During CO2 injection, carbonic acid can also mobilize major and trace elements, affecting the physical structure of shales [75,76,77]. Recently, a study by Luo et al. [50] concluded that the hydrolysis and carbonation of silicate minerals is the main cause of element mobilization; minerals such as calcite, calcium, magnesium, sodium, potassium, and aluminum could face varying degrees of mobilization, which is controlled by the mineral composition and occurrence. However, it is important to consider the minerals’ alteration for shale formation before CCS projects, as some elements with a high mobility such as zinc, cobalt, barium, and strontium may cause severe groundwater contamination [50]. The mineralogical alteration after SCCO2 injection can cause major changes in the petro-physical properties of shales; as reported in the literature, the possible increase in micropore volumes might be beneficial for CCS and ESGR applications.

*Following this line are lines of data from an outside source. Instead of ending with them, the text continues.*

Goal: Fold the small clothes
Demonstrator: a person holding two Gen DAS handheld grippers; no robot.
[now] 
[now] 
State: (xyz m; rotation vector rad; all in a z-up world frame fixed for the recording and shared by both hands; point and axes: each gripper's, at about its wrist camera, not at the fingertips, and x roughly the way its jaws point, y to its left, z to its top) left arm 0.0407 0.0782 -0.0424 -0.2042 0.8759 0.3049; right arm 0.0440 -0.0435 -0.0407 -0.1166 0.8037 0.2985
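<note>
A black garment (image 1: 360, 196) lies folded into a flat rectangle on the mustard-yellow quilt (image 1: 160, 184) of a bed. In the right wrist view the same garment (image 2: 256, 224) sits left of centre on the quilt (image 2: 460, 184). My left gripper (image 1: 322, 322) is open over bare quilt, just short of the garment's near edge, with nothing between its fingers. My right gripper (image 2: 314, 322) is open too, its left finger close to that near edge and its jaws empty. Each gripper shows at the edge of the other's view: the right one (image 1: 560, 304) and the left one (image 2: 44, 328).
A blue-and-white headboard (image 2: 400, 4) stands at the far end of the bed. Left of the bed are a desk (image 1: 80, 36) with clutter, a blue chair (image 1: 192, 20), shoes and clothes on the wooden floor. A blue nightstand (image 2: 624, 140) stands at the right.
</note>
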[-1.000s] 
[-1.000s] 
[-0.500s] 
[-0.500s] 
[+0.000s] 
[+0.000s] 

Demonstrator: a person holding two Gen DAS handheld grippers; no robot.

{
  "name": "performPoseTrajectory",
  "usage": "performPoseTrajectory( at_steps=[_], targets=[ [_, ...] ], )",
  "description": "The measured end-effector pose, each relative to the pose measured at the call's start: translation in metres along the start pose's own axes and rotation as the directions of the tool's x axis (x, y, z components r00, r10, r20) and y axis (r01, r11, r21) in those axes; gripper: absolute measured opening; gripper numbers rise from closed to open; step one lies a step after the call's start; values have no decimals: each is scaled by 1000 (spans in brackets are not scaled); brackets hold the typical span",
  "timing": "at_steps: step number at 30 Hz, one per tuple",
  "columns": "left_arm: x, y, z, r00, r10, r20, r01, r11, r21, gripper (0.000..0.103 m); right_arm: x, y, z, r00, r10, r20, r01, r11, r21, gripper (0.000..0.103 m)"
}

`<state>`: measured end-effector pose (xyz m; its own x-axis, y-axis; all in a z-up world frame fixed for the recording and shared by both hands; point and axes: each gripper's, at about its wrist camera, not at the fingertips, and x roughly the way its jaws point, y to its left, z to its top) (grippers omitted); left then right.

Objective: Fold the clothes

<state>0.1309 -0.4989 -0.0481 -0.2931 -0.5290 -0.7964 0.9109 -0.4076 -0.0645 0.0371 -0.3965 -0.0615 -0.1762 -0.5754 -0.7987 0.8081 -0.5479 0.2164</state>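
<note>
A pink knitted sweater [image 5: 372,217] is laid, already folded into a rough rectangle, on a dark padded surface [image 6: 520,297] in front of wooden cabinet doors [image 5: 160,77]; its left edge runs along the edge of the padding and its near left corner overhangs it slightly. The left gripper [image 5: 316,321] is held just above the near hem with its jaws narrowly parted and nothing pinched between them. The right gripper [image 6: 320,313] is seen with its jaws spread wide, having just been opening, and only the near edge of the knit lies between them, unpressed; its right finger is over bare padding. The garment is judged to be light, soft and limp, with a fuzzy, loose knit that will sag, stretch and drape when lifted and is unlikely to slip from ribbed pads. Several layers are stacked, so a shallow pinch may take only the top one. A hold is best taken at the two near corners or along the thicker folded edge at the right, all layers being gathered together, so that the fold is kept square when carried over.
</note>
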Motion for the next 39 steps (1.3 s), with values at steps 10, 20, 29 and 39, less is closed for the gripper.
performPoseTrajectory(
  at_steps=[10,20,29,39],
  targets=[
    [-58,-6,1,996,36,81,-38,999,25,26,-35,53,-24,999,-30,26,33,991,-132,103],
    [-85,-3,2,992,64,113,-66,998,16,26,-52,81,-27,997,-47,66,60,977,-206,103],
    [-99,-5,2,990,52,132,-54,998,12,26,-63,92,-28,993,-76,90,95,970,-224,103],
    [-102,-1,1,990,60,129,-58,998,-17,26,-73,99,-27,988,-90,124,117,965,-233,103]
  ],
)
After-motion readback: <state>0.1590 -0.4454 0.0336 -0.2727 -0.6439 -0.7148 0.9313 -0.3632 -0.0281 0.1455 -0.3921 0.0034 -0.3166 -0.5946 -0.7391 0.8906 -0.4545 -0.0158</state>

Moreover, the long-term geochemical reactions provide a significant opportunity for mineralization trapping in shale formations, which plays an important role in increasing CO2 storage capacity. However, further studies are required to capture the long-term mineral trapping mechanisms, especially mineral carbonation associated with CO2 injection, and address the involved factors such as mineral type, pressure, and temperature [74].

2.3. Chemical Properties

Understanding the chemical reactions between CO2, shales and formation water are very crucial for the practical application of CO2 geological sequestration. The reactivity of shales to CO2 depends mainly on the rock mineralogy, which eventually affects the chemical properties of the shale. Additionally, the fluid chemistry of CO2 controls the dissolution and precipitation processes, and significantly impact the pore structure [72]. The alteration in shale chemical properties during CO2 injection can be understood by evaluating the surface chemistry of the shale and its functional groups’ distribution through FTIR and X-ray photoelectron spectroscopy analysis [78]. Several studies [18,30,39,59,79] have reported that the presence of oxygen-containing groups on the shale surface such as −COOH, −H and −OH bonds, would have a severe impact for both CO2 and CH4 adsorptions on carbonate minerals at high pressures.

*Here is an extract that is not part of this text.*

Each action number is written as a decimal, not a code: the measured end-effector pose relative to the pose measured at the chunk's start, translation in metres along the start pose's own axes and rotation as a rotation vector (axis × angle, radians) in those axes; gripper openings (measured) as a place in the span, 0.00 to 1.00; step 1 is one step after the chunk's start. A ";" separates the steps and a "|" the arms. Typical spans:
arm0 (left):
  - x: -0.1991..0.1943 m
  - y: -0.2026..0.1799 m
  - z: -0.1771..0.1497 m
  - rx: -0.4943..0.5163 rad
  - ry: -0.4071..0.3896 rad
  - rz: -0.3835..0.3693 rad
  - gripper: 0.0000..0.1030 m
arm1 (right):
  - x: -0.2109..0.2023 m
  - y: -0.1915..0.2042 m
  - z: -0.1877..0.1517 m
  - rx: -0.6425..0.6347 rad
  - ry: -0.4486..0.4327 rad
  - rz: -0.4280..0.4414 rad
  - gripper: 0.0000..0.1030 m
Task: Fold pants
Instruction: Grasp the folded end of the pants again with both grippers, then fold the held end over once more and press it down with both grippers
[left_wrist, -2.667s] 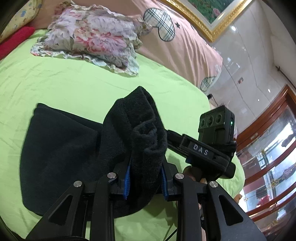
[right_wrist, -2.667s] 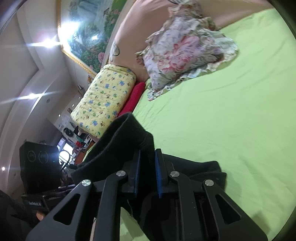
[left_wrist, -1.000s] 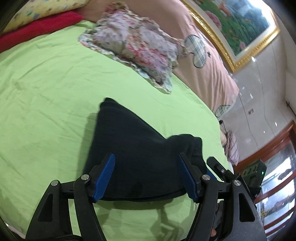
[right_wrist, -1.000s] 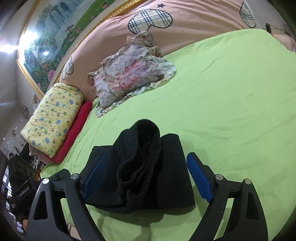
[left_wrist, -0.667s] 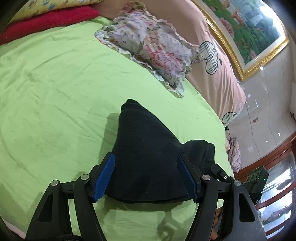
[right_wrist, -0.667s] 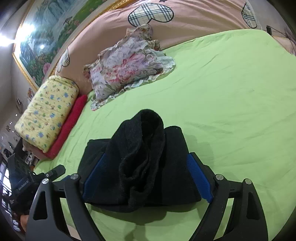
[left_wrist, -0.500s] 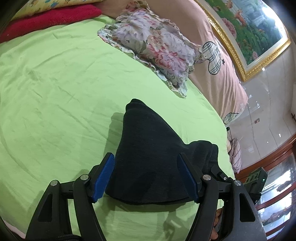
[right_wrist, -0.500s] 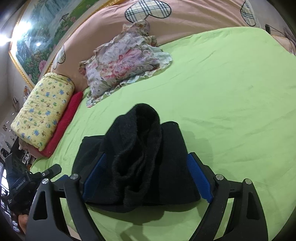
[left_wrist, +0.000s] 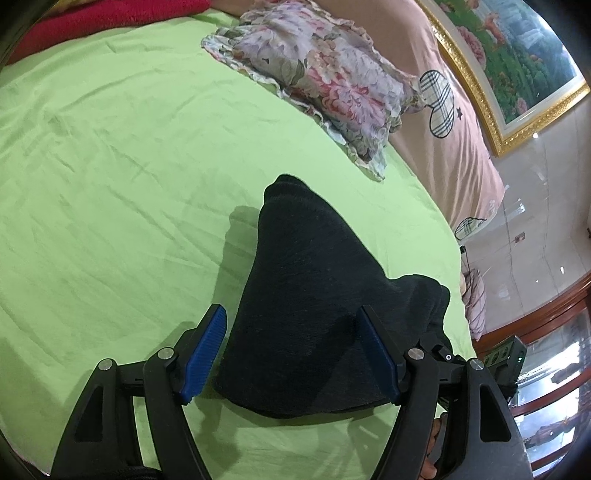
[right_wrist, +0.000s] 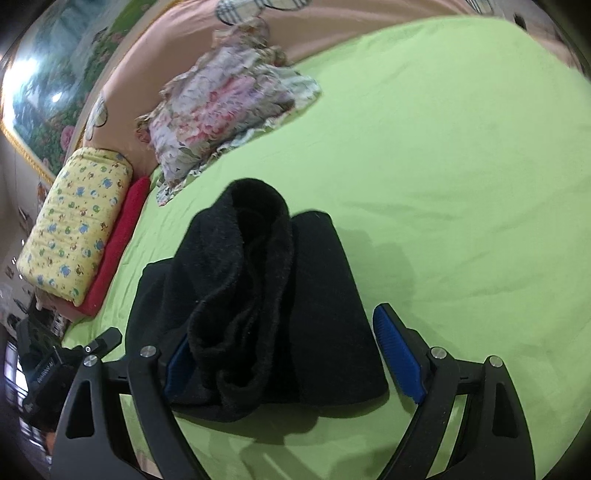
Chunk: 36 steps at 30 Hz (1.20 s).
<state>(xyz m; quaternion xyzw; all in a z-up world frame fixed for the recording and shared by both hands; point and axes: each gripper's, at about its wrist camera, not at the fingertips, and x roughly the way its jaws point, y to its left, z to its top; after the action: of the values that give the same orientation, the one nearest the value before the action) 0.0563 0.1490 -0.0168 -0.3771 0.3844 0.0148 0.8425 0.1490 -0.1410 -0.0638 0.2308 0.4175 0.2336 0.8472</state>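
**A:** ok so where are the tongs at right now? are they holding anything

**B:** nope, both sets are spread wide. left tongs (left_wrist: 291, 349) have their blue pads either side of the near end of the pants (left_wrist: 314, 306) but with a clear gap on the left pad, nothing pinched. right tongs (right_wrist: 293, 360) are the same, spread, with the right pad well clear of the cloth (the left pad is half hidden behind a fuzzy fold, so I can't tell if it brushes it, but it isn't squeezing)

**A:** and the pants themselves?

**B:** black fleecy bundle lying on the green bed sheet (left_wrist: 110, 166), near the edge closest to the cameras. floral pillow (left_wrist: 321, 77) is well apart, up by the pink headboard (left_wrist: 454, 122), and in the right view there's a yellow quilt roll (right_wrist: 74, 221) on a red one off to the side

**A:** so done or not?

**B:** I'd say mostly. it's already a compact stack, fairly flat from the left view. but from the right view one fluffy cuff end stands up loose on top, so my guess is there's tidying or one last tuck left

**A:** hand pose?

**B:** both tilted down toward the bundle, low over the bed, side by side; the right one's body (left_wrist: 506, 354) shows at the edge of the left view
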 end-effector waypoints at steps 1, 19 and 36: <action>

CO2 injection causes a reduction in the intensity of C-O bonds in shales as well as aliphatic hydrocarbon (C-H) groups, which is related to the extraction of organic matter [39,71]. Yin et al. [30] suggested that some inorganic vibrational bands of quartz and illite (Si-O, Al-O-H and Si-O-Al bonds) can exhibit high absorption in shales similar to calcite and dolomite. Additionally, a noticeable reduction in aliphatic hydrocarbon groups was observed after CO2 treatment, which confirms the associated changes in mineral contents. Recently, Pan et al. [39] proved that CO2 injection can decrease the adsorption of the aliphatic hydrocarbon group, caused by the ability of CO2 to dissolve the non-polar aliphatic and polar aromatic hydrocarbons. These alterations in hydroxyl functional groups (groups with oxygen) could increase CO2 adsorption and affect the overall storage capacity.

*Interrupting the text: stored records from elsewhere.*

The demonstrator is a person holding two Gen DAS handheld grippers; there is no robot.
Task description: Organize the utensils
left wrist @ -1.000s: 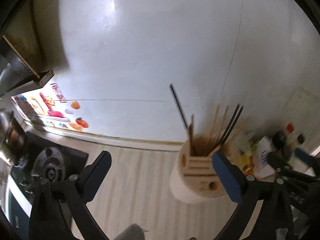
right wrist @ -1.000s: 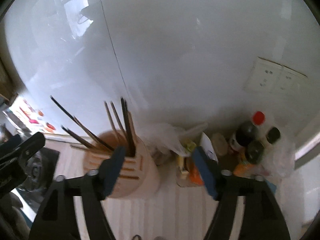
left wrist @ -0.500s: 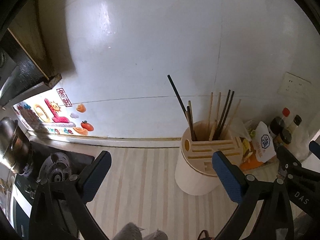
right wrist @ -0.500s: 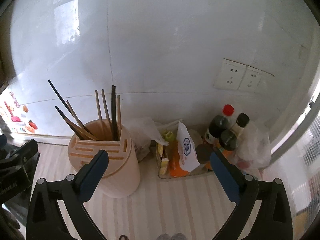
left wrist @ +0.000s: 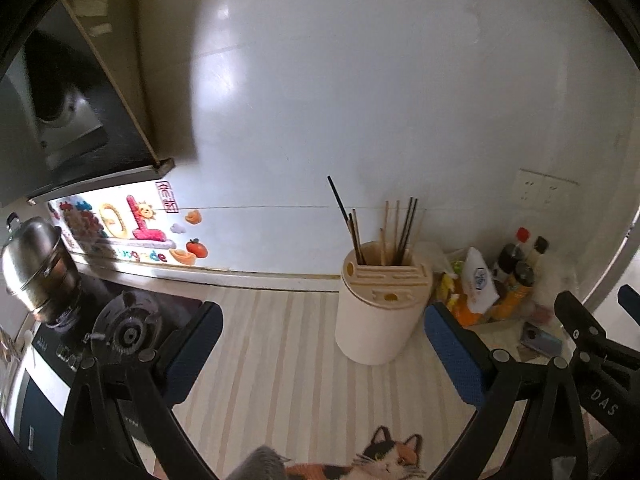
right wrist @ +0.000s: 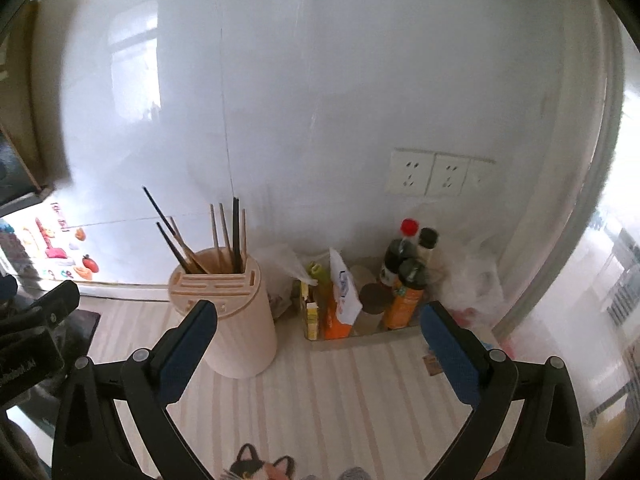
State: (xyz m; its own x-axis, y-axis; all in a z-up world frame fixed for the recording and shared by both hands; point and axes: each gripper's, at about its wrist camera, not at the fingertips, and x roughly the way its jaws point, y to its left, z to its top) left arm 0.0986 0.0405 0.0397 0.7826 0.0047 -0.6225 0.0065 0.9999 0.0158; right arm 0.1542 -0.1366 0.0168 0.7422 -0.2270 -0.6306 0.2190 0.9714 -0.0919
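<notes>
Chopsticks [left wrist: 394,228] stand in the beige holder [left wrist: 380,312]; I see both my left gripper [left wrist: 320,354] and right gripper [right wrist: 318,350] spread wide, empty.

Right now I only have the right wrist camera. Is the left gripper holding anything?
Observer: No. The left gripper is open, with nothing between its fingers.
Operator: What sits left of the chopstick holder, past my frame?
Observer: A stove burner, at the end of the striped counter.
Operator: Anything standing on that stove?
Observer: A steel pot with its lid on, farther left than the burner.
</notes>
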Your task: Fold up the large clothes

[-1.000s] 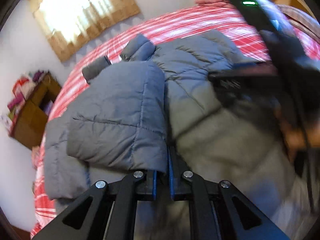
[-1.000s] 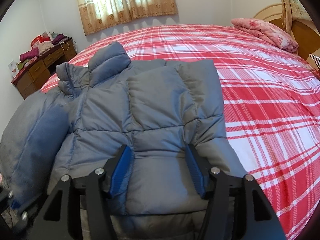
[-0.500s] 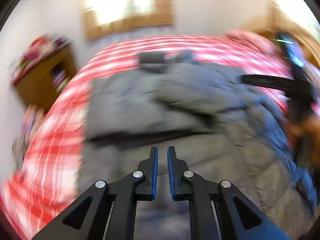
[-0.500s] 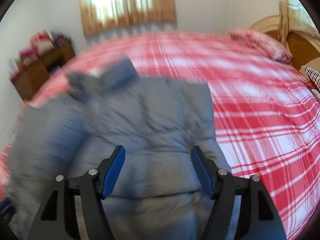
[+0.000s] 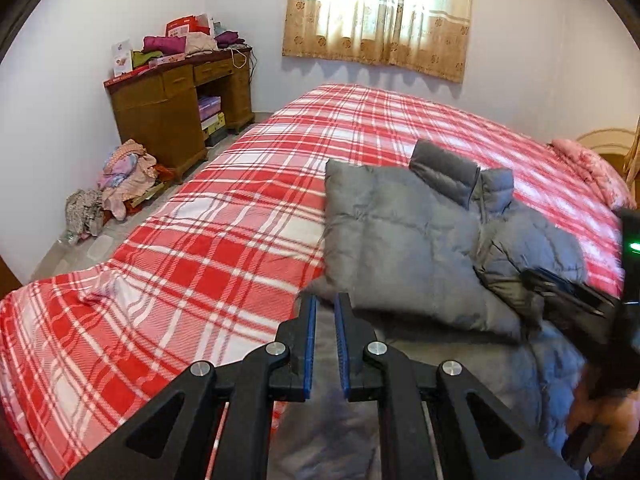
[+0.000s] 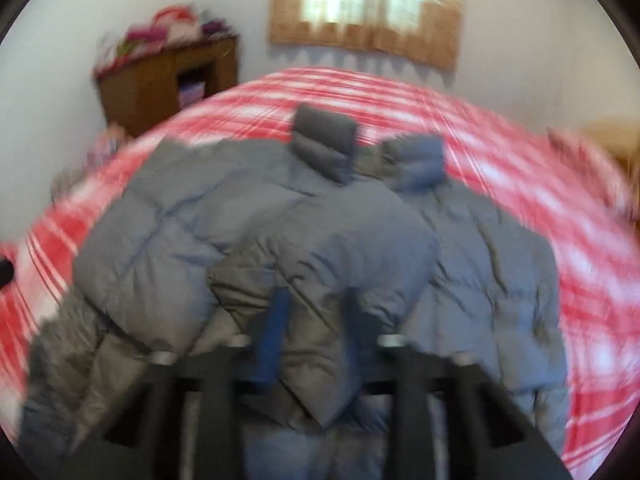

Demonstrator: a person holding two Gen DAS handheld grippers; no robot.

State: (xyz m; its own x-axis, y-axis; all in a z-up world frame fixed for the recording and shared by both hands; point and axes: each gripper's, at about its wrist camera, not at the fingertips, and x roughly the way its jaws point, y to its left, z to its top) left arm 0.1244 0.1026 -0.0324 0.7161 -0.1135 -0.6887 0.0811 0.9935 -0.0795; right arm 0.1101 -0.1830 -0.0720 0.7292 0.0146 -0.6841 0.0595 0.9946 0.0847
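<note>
A grey puffer jacket (image 5: 404, 240) lies on the red plaid bed (image 5: 208, 248), both sleeves folded in over the body. In the left wrist view my left gripper (image 5: 325, 312) is almost shut with nothing between its blue pads, at the jacket's left edge. My right gripper (image 5: 560, 292) shows at the right, over the jacket. In the blurred right wrist view the jacket (image 6: 280, 248) fills the middle, and my right gripper (image 6: 316, 308) is shut on a fold of the right sleeve.
A wooden desk (image 5: 176, 100) piled with clothes stands against the far left wall, with a heap of clothes (image 5: 116, 184) on the floor beside it. A curtained window (image 5: 380, 12) is behind the bed. A pink pillow (image 5: 592, 168) lies at the headboard.
My left gripper has let go of the left sleeve, which now lies folded on the body, and has swung to the jacket's left edge. My right gripper has closed on the right sleeve and carried it inward.
</note>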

Similarly, Hui et al. [18] confirmed that the chemical reactions between SCCO2 and shales could decrease the oxygen-containing functional groups (C-O, O-C-O, C=O, COO−), and relatively increase the hydrogen groups (C-C/C-H) due to the ability of SCCO2 to extract organics from the shale surface. This conclusion was based on the results obtained from three different shale formations after being treated with SCCO2 as shown in Table 2. These relative alterations in oxygen and hydrogen functional groups can be explained by two points, (1) the evaporation and extraction behavior of SCCO2 [18], and (2) the ability of SCCO2 to extract organic matter and dissolve the polar kerogen moieties from shale surface [71,80]. As mentioned before, this alteration in surface chemistry and functional species after CO2 injection could increase the CO2 adsorption capacity in shales, thus more investigations are required to clarify the impact of chemical properties’ alteration on the sequestration potential of CO2 in shales.

2.4. Surface Wettability

Shales’ surface wettability is one of the major petro-physical properties that is affected by CO2 injection. Wettability is defined as the affinity of the rock surface to a particular fluid; it is mainly affected by the rock surface mineralogy and temperature [81,82]. Understanding the wettability of shales is important as it controls the capillary forces, the relative permeability and hydrocarbon production [83]. Characterizing the wettability of shales can be challenging because of the nano-Darcy permeability, the porous medium heterogeneity and the presence of clay minerals with the variety of organic and inorganic matrix [84]. Hence, it is necessary to address the complex nature of shales’ wettability and analyze the factors involved, i.e., pressure, temperature, pH, mineral composition and TOC [85]. Several studies were conducted to evaluate the wetting behavior of different types of shales at the presence of different fluids, by using different methods and techniques, such as equilibrium contact angle (sessile drop) [44,86,87,88,89,90], NMR [91], spontaneous imbibition [92,93,94,95,96], and liquid–liquid extraction [87].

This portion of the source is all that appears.